Saved data entries
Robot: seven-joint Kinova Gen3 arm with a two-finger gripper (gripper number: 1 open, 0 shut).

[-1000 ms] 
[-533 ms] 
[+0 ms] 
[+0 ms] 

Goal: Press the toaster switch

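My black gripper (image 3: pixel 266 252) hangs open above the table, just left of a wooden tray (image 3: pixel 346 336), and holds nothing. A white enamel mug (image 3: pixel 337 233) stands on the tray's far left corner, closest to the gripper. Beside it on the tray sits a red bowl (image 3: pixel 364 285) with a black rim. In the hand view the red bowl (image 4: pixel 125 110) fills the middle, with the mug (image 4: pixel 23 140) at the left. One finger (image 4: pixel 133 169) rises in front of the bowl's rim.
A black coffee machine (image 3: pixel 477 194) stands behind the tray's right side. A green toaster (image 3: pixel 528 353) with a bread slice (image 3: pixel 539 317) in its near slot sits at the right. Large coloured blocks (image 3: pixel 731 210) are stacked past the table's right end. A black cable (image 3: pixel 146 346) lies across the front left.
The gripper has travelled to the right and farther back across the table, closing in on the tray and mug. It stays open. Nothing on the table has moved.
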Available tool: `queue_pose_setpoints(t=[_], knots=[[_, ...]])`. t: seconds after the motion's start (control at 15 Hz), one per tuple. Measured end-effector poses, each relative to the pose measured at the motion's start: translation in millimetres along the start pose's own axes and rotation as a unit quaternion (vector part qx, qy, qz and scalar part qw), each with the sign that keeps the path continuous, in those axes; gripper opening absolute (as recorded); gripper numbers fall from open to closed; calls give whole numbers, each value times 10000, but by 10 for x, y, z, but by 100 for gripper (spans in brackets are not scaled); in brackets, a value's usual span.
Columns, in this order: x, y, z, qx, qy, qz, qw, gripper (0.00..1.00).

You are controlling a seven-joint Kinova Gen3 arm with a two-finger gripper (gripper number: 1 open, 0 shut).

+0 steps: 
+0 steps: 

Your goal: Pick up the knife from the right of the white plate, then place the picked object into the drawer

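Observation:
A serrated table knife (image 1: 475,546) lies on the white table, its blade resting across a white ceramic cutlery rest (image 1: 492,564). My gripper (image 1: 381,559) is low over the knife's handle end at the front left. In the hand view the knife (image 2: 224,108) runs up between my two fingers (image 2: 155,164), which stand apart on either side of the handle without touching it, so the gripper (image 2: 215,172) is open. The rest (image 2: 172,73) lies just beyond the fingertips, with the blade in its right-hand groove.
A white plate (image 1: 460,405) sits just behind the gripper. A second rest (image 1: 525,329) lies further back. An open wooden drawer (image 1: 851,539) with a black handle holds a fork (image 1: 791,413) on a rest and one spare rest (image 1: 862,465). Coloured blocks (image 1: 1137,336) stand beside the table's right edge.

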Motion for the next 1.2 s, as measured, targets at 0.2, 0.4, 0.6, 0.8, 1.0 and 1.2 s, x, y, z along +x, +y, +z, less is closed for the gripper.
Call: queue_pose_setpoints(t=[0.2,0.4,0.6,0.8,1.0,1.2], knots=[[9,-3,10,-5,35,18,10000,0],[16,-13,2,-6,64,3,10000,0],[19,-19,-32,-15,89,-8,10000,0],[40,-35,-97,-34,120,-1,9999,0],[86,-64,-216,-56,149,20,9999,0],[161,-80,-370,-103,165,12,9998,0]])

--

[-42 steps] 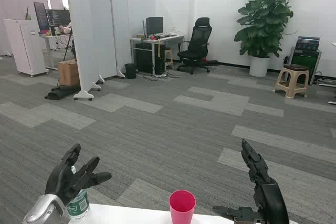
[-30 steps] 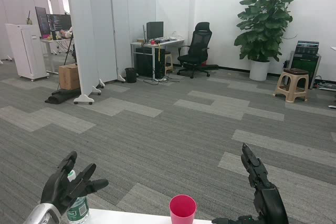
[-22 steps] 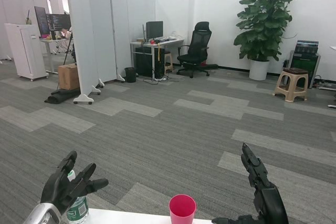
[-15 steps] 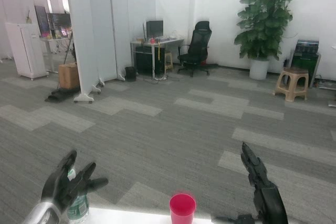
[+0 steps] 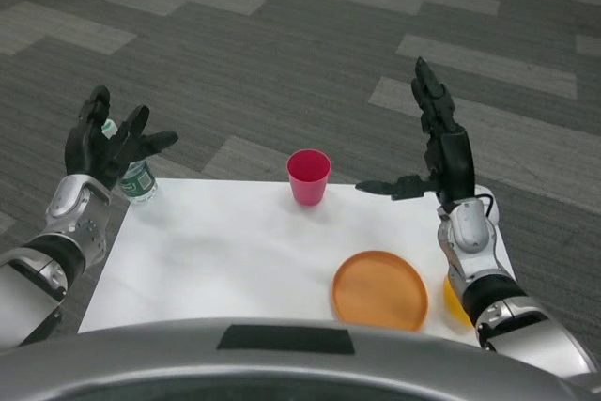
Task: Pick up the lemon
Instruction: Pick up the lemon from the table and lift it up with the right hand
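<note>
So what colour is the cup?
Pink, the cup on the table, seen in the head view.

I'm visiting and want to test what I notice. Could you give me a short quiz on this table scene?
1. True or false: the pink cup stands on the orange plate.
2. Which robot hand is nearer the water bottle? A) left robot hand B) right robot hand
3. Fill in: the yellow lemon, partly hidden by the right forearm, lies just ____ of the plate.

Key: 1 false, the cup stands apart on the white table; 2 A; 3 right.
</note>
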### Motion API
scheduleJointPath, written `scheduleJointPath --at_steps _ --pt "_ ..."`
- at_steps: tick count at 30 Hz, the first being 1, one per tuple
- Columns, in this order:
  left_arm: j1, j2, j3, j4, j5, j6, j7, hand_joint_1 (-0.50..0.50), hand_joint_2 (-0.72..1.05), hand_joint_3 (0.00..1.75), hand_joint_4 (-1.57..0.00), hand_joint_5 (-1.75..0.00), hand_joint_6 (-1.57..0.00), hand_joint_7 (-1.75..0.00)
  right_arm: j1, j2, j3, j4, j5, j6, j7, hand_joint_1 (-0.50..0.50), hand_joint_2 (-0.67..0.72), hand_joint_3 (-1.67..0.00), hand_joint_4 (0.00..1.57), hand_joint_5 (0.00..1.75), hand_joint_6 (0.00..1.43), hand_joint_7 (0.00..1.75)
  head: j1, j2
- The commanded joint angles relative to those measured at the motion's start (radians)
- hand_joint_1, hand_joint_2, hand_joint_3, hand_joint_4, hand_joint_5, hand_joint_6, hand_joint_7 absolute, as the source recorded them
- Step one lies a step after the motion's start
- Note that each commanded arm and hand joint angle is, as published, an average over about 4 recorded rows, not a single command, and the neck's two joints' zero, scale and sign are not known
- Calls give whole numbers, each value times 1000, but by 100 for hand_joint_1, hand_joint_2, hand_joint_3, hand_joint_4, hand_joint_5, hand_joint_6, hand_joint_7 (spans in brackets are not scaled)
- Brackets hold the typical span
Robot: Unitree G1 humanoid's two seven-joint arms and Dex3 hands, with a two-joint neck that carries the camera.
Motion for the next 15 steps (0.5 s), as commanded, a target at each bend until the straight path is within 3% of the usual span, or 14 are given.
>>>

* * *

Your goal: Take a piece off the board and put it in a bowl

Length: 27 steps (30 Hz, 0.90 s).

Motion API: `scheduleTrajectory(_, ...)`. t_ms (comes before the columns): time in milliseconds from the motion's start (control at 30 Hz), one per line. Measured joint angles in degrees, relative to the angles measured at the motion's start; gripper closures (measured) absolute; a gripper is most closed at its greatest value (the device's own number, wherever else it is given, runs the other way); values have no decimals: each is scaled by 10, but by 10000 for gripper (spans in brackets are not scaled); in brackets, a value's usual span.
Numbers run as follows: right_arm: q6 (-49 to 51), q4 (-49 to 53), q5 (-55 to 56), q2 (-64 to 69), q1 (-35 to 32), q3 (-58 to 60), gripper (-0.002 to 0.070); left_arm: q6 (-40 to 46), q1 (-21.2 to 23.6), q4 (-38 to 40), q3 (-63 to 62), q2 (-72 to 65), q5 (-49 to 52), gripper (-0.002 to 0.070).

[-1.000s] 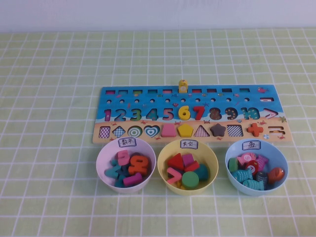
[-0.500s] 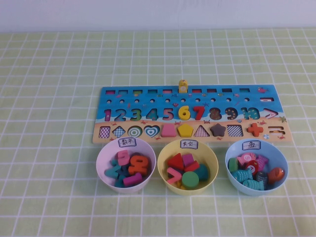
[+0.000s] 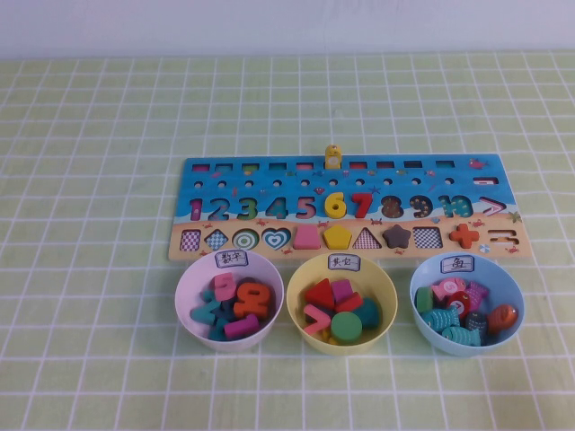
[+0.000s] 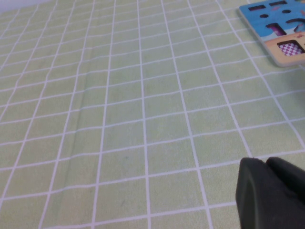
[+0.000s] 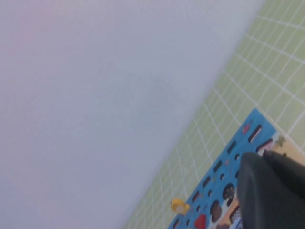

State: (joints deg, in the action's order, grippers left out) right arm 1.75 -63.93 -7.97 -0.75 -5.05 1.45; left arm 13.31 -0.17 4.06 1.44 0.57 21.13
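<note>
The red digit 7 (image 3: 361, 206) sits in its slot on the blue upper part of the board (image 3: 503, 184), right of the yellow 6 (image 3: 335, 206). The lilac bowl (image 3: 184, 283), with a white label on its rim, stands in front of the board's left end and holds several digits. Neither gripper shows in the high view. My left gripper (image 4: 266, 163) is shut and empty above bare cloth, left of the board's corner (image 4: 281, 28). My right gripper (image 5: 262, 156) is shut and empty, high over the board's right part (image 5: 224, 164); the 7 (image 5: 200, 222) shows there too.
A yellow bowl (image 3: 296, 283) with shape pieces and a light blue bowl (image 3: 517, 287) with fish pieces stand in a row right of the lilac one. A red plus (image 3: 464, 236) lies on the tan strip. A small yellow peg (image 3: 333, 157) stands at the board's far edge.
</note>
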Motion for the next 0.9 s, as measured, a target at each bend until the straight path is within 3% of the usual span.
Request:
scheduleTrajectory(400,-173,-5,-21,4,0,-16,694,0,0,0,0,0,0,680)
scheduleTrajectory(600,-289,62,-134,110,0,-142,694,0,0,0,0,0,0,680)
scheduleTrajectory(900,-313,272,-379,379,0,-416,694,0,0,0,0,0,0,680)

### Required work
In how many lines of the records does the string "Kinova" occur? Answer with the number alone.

### Response below
2